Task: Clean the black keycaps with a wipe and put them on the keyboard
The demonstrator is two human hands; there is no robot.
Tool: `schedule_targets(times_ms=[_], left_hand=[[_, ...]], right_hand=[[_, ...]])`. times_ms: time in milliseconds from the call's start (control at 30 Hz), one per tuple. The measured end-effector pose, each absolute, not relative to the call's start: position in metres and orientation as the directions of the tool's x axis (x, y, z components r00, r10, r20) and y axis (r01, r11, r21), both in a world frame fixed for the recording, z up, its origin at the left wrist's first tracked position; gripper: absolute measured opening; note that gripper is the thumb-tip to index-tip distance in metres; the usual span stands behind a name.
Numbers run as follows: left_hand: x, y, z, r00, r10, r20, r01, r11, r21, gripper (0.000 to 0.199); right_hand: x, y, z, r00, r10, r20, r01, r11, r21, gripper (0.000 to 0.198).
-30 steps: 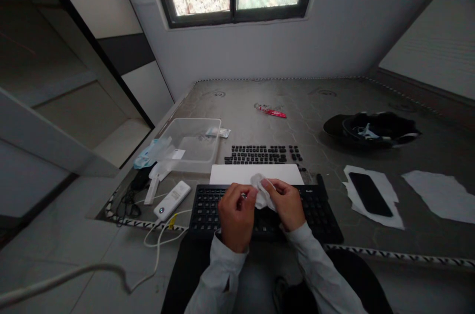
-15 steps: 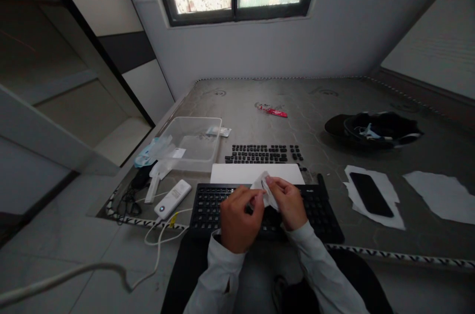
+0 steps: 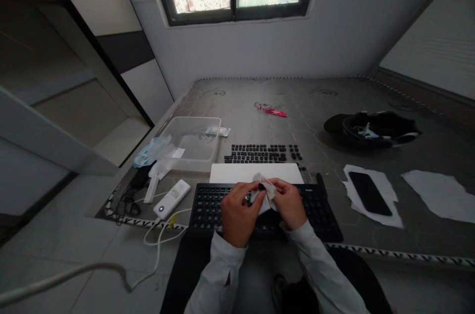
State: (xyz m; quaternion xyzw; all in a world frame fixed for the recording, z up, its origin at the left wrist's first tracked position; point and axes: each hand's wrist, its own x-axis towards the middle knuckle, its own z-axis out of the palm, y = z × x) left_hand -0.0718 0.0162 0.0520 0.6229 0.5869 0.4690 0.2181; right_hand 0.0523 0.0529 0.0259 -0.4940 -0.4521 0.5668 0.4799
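Between thumb and forefinger, my left hand point(image 3: 239, 210) pinches a small black keycap point(image 3: 261, 186). My right hand point(image 3: 290, 203) is closed on a crumpled white tissue point(image 3: 267, 195), which lies against the keycap. Both hands are over a black keyboard point(image 3: 210, 207) with its keycaps off, at least on the left part. Just behind it lies a white sheet point(image 3: 226, 173), partly covered by my fingers. Beyond the sheet, rows of loose black keycaps point(image 3: 256, 154) are laid out in keyboard order.
Left of the keycaps stands a clear plastic box point(image 3: 196, 143). A white power bank point(image 3: 172, 199) with a cable sits at the front left. To the right are a phone point(image 3: 370, 193) on white tissue, another tissue point(image 3: 438, 192) and a black cap point(image 3: 371, 128). A red wrapper point(image 3: 272, 111) lies farther back.
My left fingers have shifted up and now grip the black keycap in plain sight. The tissue has folded down around it in my right hand.
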Motion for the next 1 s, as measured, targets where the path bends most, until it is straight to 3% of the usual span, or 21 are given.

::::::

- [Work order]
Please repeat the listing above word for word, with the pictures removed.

- [Answer space]
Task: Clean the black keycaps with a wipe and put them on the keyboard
The demonstrator is two human hands; there is no robot.
Tool: `schedule_targets(times_ms=[_], left_hand=[[_, ...]], right_hand=[[_, ...]])`. times_ms: time in milliseconds from the call's start (control at 30 Hz), one per tuple. The measured end-effector pose, each absolute, not relative to the call's start: position in metres and orientation as the directions of the tool's x axis (x, y, z components r00, r10, r20) and y axis (r01, r11, r21), both in a world frame fixed for the recording, z up, its origin at the left wrist's first tracked position; gripper: absolute measured opening; note that gripper is the thumb-tip to index-tip distance in metres; the usual span stands behind a name.
Numbers run as follows: left_hand: x, y, z, r00, r10, r20, r01, r11, r21, gripper (0.000 to 0.199); right_hand: x, y, z, r00, r10, r20, r01, r11, r21, gripper (0.000 to 0.198).
-30 steps: 
-15 steps: 
+0 steps: 
State: (xyz m; quaternion xyzw; all in a world frame fixed for the recording, z up, its origin at the left wrist's first tracked position; point and axes: each hand's wrist, its own x-axis towards the middle knuckle, its own z-axis out of the palm, y = z × x) left_hand -0.0718 0.0162 0.0520 0.6229 0.5869 0.4690 0.2181; right_hand 0.0523 0.0529 0.0259 -0.4940 -0.4521 0.5668 0.4799
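Between thumb and forefinger, my left hand point(image 3: 239, 210) pinches a small black keycap point(image 3: 261, 186). My right hand point(image 3: 290, 203) is closed on a crumpled white tissue point(image 3: 267, 195), which lies against the keycap. Both hands are over a black keyboard point(image 3: 210, 207) with its keycaps off, at least on the left part. Just behind it lies a white sheet point(image 3: 226, 173), partly covered by my fingers. Beyond the sheet, rows of loose black keycaps point(image 3: 256, 154) are laid out in keyboard order.
Left of the keycaps stands a clear plastic box point(image 3: 196, 143). A white power bank point(image 3: 172, 199) with a cable sits at the front left. To the right are a phone point(image 3: 370, 193) on white tissue, another tissue point(image 3: 438, 192) and a black cap point(image 3: 371, 128). A red wrapper point(image 3: 272, 111) lies farther back.
My left fingers have shifted up and now grip the black keycap in plain sight. The tissue has folded down around it in my right hand.
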Motion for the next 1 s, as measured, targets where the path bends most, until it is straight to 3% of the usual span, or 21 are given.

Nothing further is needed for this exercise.